Lonergan thinks traditions decay because teachers fail to understand. The words are there, the practice may be there but the connecting thread has lost its luminosity. The hungry sheep look up and are not fed. As well as having to undo our own proneness to carelessness, we have to notice and reform what is lacking in what we have been taught. Ecctesia semper reformanda. Lonergan distinguishes psychic, egoistic, group and general bias. General bias leads to a general decline, so in the West we appear to depart from just war theory and the inviolability of innocent human life. Today it seems that in sensitive cases there will not be a public inquest when someone dies unusually. The decline goes on. Group bias leads to opposed groups and egoistic bias leads to criticism from those around. Psychic or better dramatic bias may collude with general bias.

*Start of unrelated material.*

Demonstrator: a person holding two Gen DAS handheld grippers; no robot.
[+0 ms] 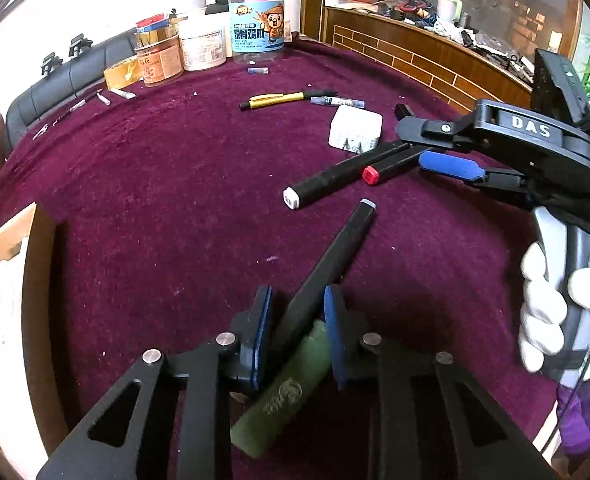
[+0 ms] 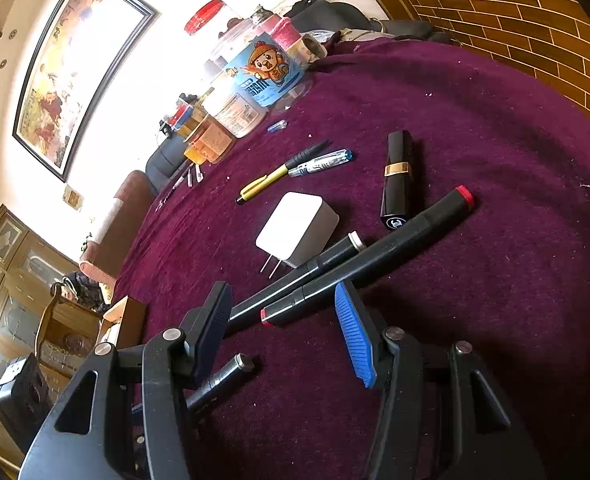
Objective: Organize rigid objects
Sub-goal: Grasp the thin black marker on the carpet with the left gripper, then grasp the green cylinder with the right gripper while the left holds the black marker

For alongside commonsense knowledge and scientific knowledge which has its explicit methodology, there is historical knowledge which sometimes has an explicit methodology as in archaeology, or in learning a language to read a text there goes on a build up in the psyche whereby major conclusions are built up subconsciously. What makes a good historian is that this is well done. Helmholtz describes an instinctive – artistic induction; memory; authority and psychological tact which “replaces the conscious drawing of inferences”. To this area Lonergan brings the need of conversion, religious or affective conversion which recognises the gift of love, philosophical conversion which successfully relates the concrete world to the world of meaning in a critical realism, and a moral conversion which recognises how values should guide the way we live in a pleasant and sometimes painful world. An atheist or agnostic world deprives man of the notion that values are an integral whole so they lose their demand in the face of hedonistic pleasure. Intellect will focus around only those values still dearly held. Unconverted man is not equipped to arrest general decline.

I suspect that when these three conversions are operative “dramatic bias” is set to be overcome. Doran calls for psychic conversion but maybe what is needed is an understanding of a scientific print, namely the psyche is limited in its energy and intentionality can make too great a demand, or not enough demand, and so generate psychic illness. Our living is set in the context of such knowledge.